* **What you should do**
Copy the data exactly as it appears, and do not include any pictures.

* **Given material**
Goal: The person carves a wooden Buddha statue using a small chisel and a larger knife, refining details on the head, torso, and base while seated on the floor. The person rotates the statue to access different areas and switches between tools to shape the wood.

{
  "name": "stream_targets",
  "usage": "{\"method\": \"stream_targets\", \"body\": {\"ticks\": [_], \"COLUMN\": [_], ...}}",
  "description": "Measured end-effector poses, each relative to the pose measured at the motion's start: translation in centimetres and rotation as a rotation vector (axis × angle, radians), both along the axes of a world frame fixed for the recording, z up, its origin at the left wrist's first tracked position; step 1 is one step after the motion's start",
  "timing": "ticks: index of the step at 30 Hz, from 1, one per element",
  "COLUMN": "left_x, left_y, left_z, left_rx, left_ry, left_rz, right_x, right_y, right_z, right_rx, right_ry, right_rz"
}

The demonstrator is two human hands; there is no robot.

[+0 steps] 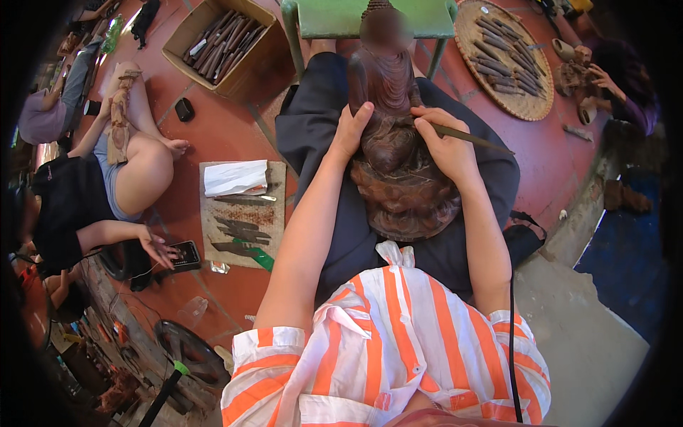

* **Written solution**
Goal: The person carves a wooden Buddha statue using a small chisel and a larger knife, refining details on the head, torso, and base while seated on the floor. The person rotates the statue to access different areas and switches between tools to shape the wood.

{
  "name": "stream_targets",
  "usage": "{\"method\": \"stream_targets\", \"body\": {\"ticks\": [_], \"COLUMN\": [_], ...}}",
  "description": "Measured end-effector poses, each relative to the pose measured at the motion's start: translation in centimetres and rotation as a rotation vector (axis × angle, radians), both along the axes of a world frame fixed for the recording, z up, its origin at the left wrist's first tracked position; step 1 is one step after the motion's start",
  "timing": "ticks: index of the step at 30 Hz, from 1, one per element",
  "COLUMN": "left_x, left_y, left_z, left_rx, left_ry, left_rz, right_x, right_y, right_z, right_rx, right_ry, right_rz"
}

The demonstrator is two human hands; there is no robot.

[+0 steps] 

There is nothing else to add to the answer.